UWM Alumni Fall 2017 Magazine

UWM’s Lubar Entrepreneurship Center already provides entrepreneurial resources for UWM’s community and the greater Milwaukee region. That collaboration will be enhanced by its new twostory campus facility at the corner of Kenwood Boulevard and Maryland Avenue. Groundbreaking for the 24,000-square-foot center is expected in the fourth quarter of 2017, with an opening date targeted for early 2019.

“Our vision of the UWM Lubar Entrepreneurship Center is to engage the university and broader community in entrepreneurship and education programs that enhance the success of our students and our region’s prosperity,” says Lubar & Co. founder Sheldon Lubar.

The center’s genesis stemmed from a $10 million donation by Lubar and his wife, Marianne, in July 2015.Since that initial gift, the UW System has contributed $10 million to cover construction costs. Another $3 million comes courtesy of gifts from the Kelben Foundation, established by Mary and Ted Kellner, and from Milwaukee entrepreneur Jerry Jendusa.

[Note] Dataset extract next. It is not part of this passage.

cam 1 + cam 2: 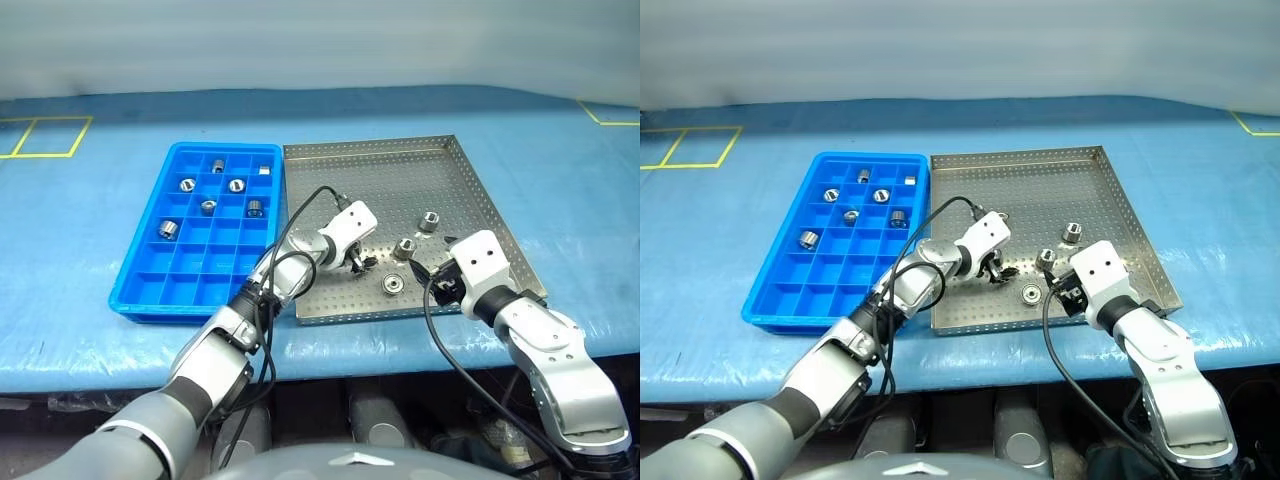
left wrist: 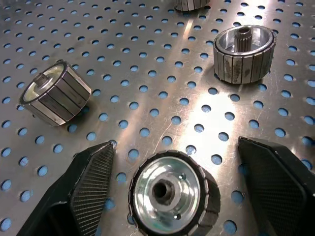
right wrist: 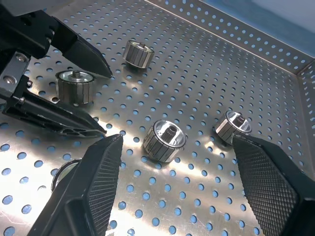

The center will feature classrooms for courses and workshops, gathering spots for speakers, and labs for prototyping products and software. Center programming will make entrepreneurship an integral part of the UWM experience for all students and faculty members, offering avenues to collaborations with business leaders and entrepreneurs.

One example is the I-Corps program. Backed by the National Science Foundation, it recruits researchers from five area universities and teaches scientists how to turn academic discoveries into products and startups. In the program’s first two years, 55 teams were trained, including 21 from UWM.

Among them were UWM physicists Carol Hirschmugl and Marija Gajdardziska-Josifovska, who discovered a hybrid material that could improve the performance of lithium-ion batteries. I-Corps training helped them identify the next steps in commercializing their product, and they’ve since formed a startup company, SafeLi LLC.

“When we began, we didn’t have an outcome in mind,” Hirschmugl says. “I-Corps made our startup possible in a way that we never would’ve expected. It’s turning physicists into capitalists.”